== DATASET CONTENT ==
=== Section Start ===

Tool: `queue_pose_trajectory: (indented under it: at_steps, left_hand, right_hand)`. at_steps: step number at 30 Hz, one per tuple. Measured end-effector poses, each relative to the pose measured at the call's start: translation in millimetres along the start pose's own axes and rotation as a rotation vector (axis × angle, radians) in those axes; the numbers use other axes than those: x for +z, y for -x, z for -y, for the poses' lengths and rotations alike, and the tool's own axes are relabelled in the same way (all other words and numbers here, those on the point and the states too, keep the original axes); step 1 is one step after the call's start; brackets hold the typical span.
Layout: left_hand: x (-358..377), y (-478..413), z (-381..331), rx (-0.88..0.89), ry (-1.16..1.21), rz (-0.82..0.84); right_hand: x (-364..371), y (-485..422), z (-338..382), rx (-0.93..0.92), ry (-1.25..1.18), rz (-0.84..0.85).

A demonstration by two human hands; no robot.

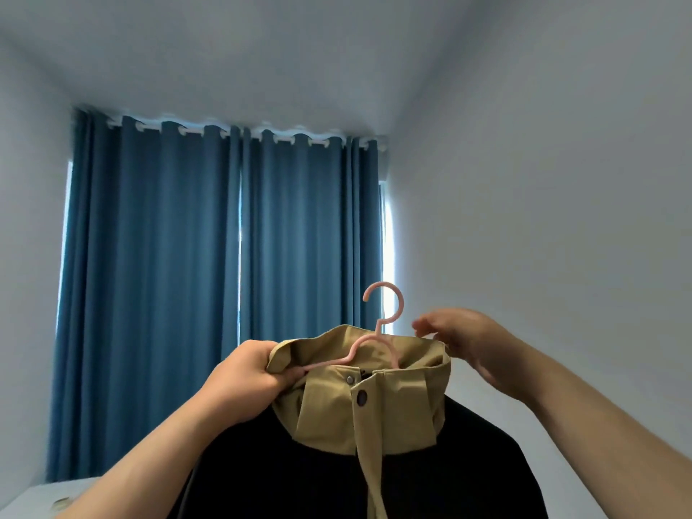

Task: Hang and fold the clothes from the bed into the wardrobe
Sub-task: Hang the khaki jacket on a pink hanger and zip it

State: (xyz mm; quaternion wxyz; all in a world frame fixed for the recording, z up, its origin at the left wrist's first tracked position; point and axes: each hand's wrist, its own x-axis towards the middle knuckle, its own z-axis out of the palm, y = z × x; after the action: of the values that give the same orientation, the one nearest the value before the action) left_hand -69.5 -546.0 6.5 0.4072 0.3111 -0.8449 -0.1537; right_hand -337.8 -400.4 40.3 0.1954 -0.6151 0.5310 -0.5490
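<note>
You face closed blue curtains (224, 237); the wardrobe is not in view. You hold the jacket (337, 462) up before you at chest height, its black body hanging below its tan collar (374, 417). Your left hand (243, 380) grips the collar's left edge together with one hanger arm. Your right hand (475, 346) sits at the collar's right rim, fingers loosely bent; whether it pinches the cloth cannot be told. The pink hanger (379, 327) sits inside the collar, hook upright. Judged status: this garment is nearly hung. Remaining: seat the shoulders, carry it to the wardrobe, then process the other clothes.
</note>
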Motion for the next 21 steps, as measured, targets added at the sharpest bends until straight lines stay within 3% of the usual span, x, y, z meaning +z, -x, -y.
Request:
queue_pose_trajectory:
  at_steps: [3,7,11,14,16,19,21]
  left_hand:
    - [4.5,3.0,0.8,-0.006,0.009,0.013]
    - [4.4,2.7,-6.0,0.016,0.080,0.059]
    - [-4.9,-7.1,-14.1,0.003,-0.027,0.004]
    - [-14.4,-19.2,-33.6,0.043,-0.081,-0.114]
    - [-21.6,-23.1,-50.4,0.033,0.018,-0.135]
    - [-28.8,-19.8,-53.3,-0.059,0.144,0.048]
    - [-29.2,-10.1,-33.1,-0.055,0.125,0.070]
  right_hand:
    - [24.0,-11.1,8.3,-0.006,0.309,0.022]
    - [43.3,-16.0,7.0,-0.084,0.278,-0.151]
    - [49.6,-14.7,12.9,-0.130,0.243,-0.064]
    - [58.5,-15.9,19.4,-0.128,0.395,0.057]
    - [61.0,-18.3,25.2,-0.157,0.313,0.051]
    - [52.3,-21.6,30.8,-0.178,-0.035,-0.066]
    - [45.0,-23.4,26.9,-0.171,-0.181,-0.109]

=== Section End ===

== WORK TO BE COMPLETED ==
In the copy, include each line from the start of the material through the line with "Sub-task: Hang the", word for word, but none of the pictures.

== SOLUTION ==
Tool: `queue_pose_trajectory: (indented under it: at_steps, left_hand, right_hand)`. at_steps: step number at 30 Hz, one per tuple. Measured end-effector poses, each relative to the pose measured at the call's start: translation in millimetres along the start pose's own axes and rotation as a rotation vector (axis × angle, radians) in those axes; the numbers use other axes than those: x for +z, y for -x, z for -y, for the poses' lengths and rotations alike, and the tool's own axes are relabelled in the same way (all other words and numbers here, those on the point and the states too, keep the original axes); step 1 is one step after the call's start; brackets hold the typical span.
Layout: left_hand: x (-358..377), y (-478..413), z (-381..331), rx (-0.88..0.89), ry (-1.16..1.21), rz (-0.82..0.84); right_hand: x (-364..371), y (-485..422), z (-338..382), rx (-0.93..0.92), ry (-1.25..1.18), rz (-0.84..0.85).

A demonstration by two human hands; no robot.


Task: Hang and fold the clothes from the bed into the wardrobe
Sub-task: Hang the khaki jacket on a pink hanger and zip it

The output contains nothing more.